• **DATA TO USE**:
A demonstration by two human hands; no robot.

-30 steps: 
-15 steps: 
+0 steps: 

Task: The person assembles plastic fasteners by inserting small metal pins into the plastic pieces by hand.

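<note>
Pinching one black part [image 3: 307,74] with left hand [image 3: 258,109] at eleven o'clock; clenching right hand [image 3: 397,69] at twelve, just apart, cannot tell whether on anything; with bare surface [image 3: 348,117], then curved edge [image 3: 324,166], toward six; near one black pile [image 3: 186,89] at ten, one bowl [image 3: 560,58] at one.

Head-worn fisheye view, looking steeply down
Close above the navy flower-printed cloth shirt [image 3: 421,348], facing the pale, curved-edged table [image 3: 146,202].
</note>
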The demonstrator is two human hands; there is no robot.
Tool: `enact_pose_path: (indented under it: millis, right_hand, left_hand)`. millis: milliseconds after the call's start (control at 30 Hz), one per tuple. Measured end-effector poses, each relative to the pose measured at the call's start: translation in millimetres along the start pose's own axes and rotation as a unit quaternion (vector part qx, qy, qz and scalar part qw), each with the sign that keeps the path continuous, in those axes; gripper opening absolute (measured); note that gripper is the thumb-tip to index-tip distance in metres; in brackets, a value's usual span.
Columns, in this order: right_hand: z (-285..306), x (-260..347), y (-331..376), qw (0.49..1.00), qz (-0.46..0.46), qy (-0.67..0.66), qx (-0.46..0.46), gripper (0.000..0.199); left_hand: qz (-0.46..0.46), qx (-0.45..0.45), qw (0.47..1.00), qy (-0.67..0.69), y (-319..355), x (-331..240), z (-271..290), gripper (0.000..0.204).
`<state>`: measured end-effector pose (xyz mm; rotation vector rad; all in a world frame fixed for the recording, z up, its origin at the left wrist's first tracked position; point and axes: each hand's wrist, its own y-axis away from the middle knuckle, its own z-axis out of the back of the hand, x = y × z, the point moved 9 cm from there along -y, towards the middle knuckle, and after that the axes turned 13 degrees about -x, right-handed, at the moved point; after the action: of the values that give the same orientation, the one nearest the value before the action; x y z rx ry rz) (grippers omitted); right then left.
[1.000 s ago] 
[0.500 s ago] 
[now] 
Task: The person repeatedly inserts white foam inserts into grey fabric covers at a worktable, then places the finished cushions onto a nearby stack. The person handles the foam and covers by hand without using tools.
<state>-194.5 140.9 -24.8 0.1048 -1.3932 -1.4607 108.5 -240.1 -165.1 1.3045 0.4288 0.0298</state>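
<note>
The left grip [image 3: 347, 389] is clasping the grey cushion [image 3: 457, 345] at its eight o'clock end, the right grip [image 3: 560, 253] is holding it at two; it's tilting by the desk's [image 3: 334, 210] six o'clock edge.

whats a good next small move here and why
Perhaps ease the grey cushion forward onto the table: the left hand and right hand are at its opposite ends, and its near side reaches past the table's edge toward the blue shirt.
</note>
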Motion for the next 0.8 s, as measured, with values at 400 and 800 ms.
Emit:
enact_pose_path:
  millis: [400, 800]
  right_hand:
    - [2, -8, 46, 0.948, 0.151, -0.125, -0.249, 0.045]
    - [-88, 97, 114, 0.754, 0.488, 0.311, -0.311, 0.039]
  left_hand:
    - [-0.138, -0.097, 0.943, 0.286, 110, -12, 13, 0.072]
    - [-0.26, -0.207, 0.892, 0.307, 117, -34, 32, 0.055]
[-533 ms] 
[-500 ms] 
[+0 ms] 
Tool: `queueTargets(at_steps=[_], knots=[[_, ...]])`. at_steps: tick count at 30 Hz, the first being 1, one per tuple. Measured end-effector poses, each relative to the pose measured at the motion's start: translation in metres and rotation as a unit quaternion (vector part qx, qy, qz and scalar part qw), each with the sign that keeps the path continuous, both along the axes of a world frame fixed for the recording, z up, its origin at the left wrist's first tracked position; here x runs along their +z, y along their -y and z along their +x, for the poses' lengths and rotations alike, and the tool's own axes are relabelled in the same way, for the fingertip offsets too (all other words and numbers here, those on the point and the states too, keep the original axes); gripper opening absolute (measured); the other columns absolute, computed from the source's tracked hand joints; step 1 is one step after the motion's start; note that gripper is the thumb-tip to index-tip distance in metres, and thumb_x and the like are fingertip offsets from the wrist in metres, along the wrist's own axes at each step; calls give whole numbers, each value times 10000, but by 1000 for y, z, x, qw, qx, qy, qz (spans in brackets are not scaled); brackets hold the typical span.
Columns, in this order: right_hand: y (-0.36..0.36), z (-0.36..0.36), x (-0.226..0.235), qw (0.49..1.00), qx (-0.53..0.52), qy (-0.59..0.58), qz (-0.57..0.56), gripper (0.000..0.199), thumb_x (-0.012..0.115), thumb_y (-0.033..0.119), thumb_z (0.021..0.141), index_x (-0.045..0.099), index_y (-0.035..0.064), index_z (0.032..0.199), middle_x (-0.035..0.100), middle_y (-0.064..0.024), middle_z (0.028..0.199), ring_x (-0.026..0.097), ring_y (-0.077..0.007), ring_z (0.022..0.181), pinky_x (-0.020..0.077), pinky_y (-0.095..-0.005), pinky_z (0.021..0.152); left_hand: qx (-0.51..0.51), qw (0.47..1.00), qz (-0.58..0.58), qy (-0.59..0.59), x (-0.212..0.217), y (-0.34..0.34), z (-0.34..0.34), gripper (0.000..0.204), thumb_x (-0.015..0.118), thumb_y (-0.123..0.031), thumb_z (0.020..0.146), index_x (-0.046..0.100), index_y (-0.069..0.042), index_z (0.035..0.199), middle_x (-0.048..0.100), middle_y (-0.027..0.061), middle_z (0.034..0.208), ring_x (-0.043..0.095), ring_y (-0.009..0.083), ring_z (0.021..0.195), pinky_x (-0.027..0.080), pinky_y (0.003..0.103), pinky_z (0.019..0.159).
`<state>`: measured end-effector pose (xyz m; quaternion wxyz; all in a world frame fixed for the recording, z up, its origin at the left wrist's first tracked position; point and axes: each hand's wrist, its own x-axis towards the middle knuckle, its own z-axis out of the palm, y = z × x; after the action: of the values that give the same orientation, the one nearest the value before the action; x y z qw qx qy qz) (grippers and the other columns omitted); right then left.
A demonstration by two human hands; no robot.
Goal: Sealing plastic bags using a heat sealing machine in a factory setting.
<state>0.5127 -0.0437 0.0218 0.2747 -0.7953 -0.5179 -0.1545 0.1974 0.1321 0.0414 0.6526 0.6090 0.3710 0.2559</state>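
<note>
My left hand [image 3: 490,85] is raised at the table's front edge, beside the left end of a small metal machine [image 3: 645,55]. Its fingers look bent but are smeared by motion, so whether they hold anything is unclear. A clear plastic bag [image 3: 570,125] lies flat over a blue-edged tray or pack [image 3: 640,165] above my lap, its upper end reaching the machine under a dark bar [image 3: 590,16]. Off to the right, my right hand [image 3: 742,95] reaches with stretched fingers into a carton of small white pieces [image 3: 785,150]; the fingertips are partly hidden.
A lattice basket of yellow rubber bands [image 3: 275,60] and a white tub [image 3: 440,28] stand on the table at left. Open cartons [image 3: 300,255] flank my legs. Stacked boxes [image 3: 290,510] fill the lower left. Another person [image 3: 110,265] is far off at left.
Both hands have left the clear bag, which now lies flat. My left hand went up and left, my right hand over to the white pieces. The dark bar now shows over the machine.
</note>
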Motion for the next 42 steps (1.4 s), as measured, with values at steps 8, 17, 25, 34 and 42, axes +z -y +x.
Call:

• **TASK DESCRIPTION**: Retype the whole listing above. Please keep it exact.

• **OUTPUT BELOW**:
A demonstration by two human hands; no robot.

-30 steps: 
-15 steps: 
+0 steps: 

Task: The person assembles plastic fasteners by inserting small metal pins into the plastic pieces by hand.

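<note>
Pinching one black part [image 3: 307,74] with left hand [image 3: 258,109] at eleven o'clock; clenching right hand [image 3: 397,69] at twelve, just apart, cannot tell whether on anything; with bare surface [image 3: 348,117], then curved edge [image 3: 324,166], toward six; near one black pile [image 3: 186,89] at ten, one bowl [image 3: 560,58] at one.

Head-worn fisheye view, looking steeply down
Close above the navy flower-printed cloth shirt [image 3: 421,348], facing the pale, curved-edged table [image 3: 146,202].
</note>
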The demonstrator is two human hands; there is no robot.
Tool: `enact_pose_path: (indented under it: millis, right_hand, left_hand)`. millis: milliseconds after the call's start (control at 30 Hz), one per tuple. Measured end-effector poses, each relative to the pose measured at the call's start: translation in millimetres along the start pose's own axes and rotation as a unit quaternion (vector part qx, qy, qz and scalar part qw), each with the sign that keeps the path continuous, in those axes; gripper opening absolute (measured); note that gripper is the thumb-tip to index-tip distance in metres; in brackets, a value's usual span.
Columns, in this order: right_hand: z (-285..306), x (-260..347), y (-331..376), qw (0.49..1.00), qz (-0.46..0.46), qy (-0.67..0.66), qx (-0.46..0.46), gripper (0.000..0.199); left_hand: qz (-0.46..0.46), qx (-0.45..0.45), qw (0.47..1.00), qy (-0.67..0.69), y (-319..355), x (-331..240), z (-271..290), gripper (0.000..0.204).
`<state>`: measured end-effector pose (xyz mm; rotation vector rad; all in a world frame fixed for the recording, z up, its origin at the left wrist's first tracked position; point and axes: each hand's wrist, its own y-axis away from the middle knuckle, its own z-axis out of the back of the hand, x = y × z, the point moved 9 cm from there along -y, towards the middle knuckle, and after that the axes turned 13 degrees about -x, right-handed, at the moved point; after the action: of the values that give the same orientation, the one nearest the value before the action; x y z rx ry rz) (grippers omitted); right then left.
[1.000 s ago] 
[0.500 s ago] 
[now] 
Task: The person repeatedly inserts white foam inserts into grey fabric covers at a worktable, then places the finished cushions onto a nearby stack. The person handles the foam and covers by hand without using tools.
<state>-194.5 140.9 -24.8 0.1048 -1.3932 -1.4607 108.5 -240.1 -165.1 1.3045 0.4288 0.0298</state>
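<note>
The left grip [image 3: 347, 389] is clasping the grey cushion [image 3: 457, 345] at its eight o'clock end, the right grip [image 3: 560, 253] is holding it at two; it's tilting by the desk's [image 3: 334, 210] six o'clock edge.

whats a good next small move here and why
Perhaps ease the grey cushion forward onto the table: the left hand and right hand are at its opposite ends, and its near side reaches past the table's edge toward the blue shirt.
</note>
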Motion for the next 0.8 s, as measured, with values at 400 and 800 ms.
Emit:
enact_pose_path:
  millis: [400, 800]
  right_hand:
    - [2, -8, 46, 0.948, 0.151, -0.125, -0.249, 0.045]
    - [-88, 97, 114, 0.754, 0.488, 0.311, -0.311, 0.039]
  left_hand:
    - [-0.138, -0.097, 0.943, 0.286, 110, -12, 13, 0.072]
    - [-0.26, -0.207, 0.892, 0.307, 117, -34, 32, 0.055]
[-533 ms] 
[-500 ms] 
[+0 ms] 
Tool: `queueTargets(at_steps=[_], knots=[[_, ...]])`. at_steps: tick count at 30 Hz, the first being 1, one per tuple. Measured end-effector poses, each relative to the pose measured at the motion's start: translation in metres and rotation as a unit quaternion (vector part qx, qy, qz and scalar part qw), each with the sign that keeps the path continuous, both along the axes of a world frame fixed for the recording, z up, its origin at the left wrist's first tracked position; here x runs along their +z, y along their -y and z along their +x, for the poses' lengths and rotations alike, and the tool's own axes are relabelled in the same way, for the fingertip offsets too (all other words and numbers here, those on the point and the states too, keep the original axes); gripper opening absolute (measured); the other columns absolute, computed from the source's tracked hand joints; step 1 is one step after the motion's start; note that gripper is the thumb-tip to index-tip distance in metres, and thumb_x and the like are fingertip offsets from the wrist in metres, along the wrist's own axes at each step; calls give whole numbers, each value times 10000, but by 1000 for y, z, x, qw, qx, qy, qz (spans in brackets are not scaled); brackets hold the typical span.
Columns, in this order: right_hand: y (-0.36..0.36), z (-0.36..0.36), x (-0.226..0.235), qw (0.49..1.00), qx (-0.53..0.52), qy (-0.59..0.58), qz (-0.57..0.56), gripper (0.000..0.199), thumb_x (-0.012..0.115), thumb_y (-0.033..0.119), thumb_z (0.021..0.141), index_x (-0.045..0.099), index_y (-0.035..0.064), index_z (0.032..0.199), middle_x (-0.035..0.100), middle_y (-0.064..0.024), middle_z (0.028..0.199), ring_x (-0.026..0.097), ring_y (-0.077..0.007), ring_z (0.022..0.181), pinky_x (-0.020..0.077), pinky_y (-0.095..-0.005), pinky_z (0.021..0.152); left_hand: qx (-0.51..0.51), qw (0.47..1.00), qz (-0.58..0.58), qy (-0.59..0.59), x (-0.212..0.217), y (-0.34..0.34), z (-0.34..0.34), gripper (0.000..0.204), thumb_x (-0.015..0.118), thumb_y (-0.123..0.031), thumb_z (0.020..0.146), index_x (-0.046..0.100), index_y (-0.069..0.042), index_z (0.035..0.199), middle_x (-0.048..0.100), middle_y (-0.027..0.061), middle_z (0.034..0.208), ring_x (-0.043..0.095), ring_y (-0.009..0.083), ring_z (0.021..0.195), pinky_x (-0.027..0.080), pinky_y (0.003..0.103), pinky_z (0.019..0.159).
`<state>`: measured end-effector pose (xyz m; quaternion wxyz; all in a world frame fixed for the recording, z up, its origin at the left wrist's first tracked position; point and axes: each hand's wrist, its own x-axis towards the middle knuckle, its own z-axis out of the palm, y = z × x; after the action: of the values that give the same orientation, the one nearest the value before the action; x y z qw qx qy qz) (grippers and the other columns omitted); right then left.
A demonstration by two human hands; no robot.
Goal: Sealing plastic bags using a heat sealing machine in a factory setting.
<state>0.5127 -0.0437 0.0218 0.2747 -0.7953 -0.5179 -0.1545 0.1974 0.1321 0.0414 0.6526 0.6090 0.3710 0.2559</state>
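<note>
My left hand [image 3: 490,85] is raised at the table's front edge, beside the left end of a small metal machine [image 3: 645,55]. Its fingers look bent but are smeared by motion, so whether they hold anything is unclear. A clear plastic bag [image 3: 570,125] lies flat over a blue-edged tray or pack [image 3: 640,165] above my lap, its upper end reaching the machine under a dark bar [image 3: 590,16]. Off to the right, my right hand [image 3: 742,95] reaches with stretched fingers into a carton of small white pieces [image 3: 785,150]; the fingertips are partly hidden.
A lattice basket of yellow rubber bands [image 3: 275,60] and a white tub [image 3: 440,28] stand on the table at left. Open cartons [image 3: 300,255] flank my legs. Stacked boxes [image 3: 290,510] fill the lower left. Another person [image 3: 110,265] is far off at left.
Both hands have left the clear bag, which now lies flat. My left hand went up and left, my right hand over to the white pieces. The dark bar now shows over the machine.
</note>
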Motion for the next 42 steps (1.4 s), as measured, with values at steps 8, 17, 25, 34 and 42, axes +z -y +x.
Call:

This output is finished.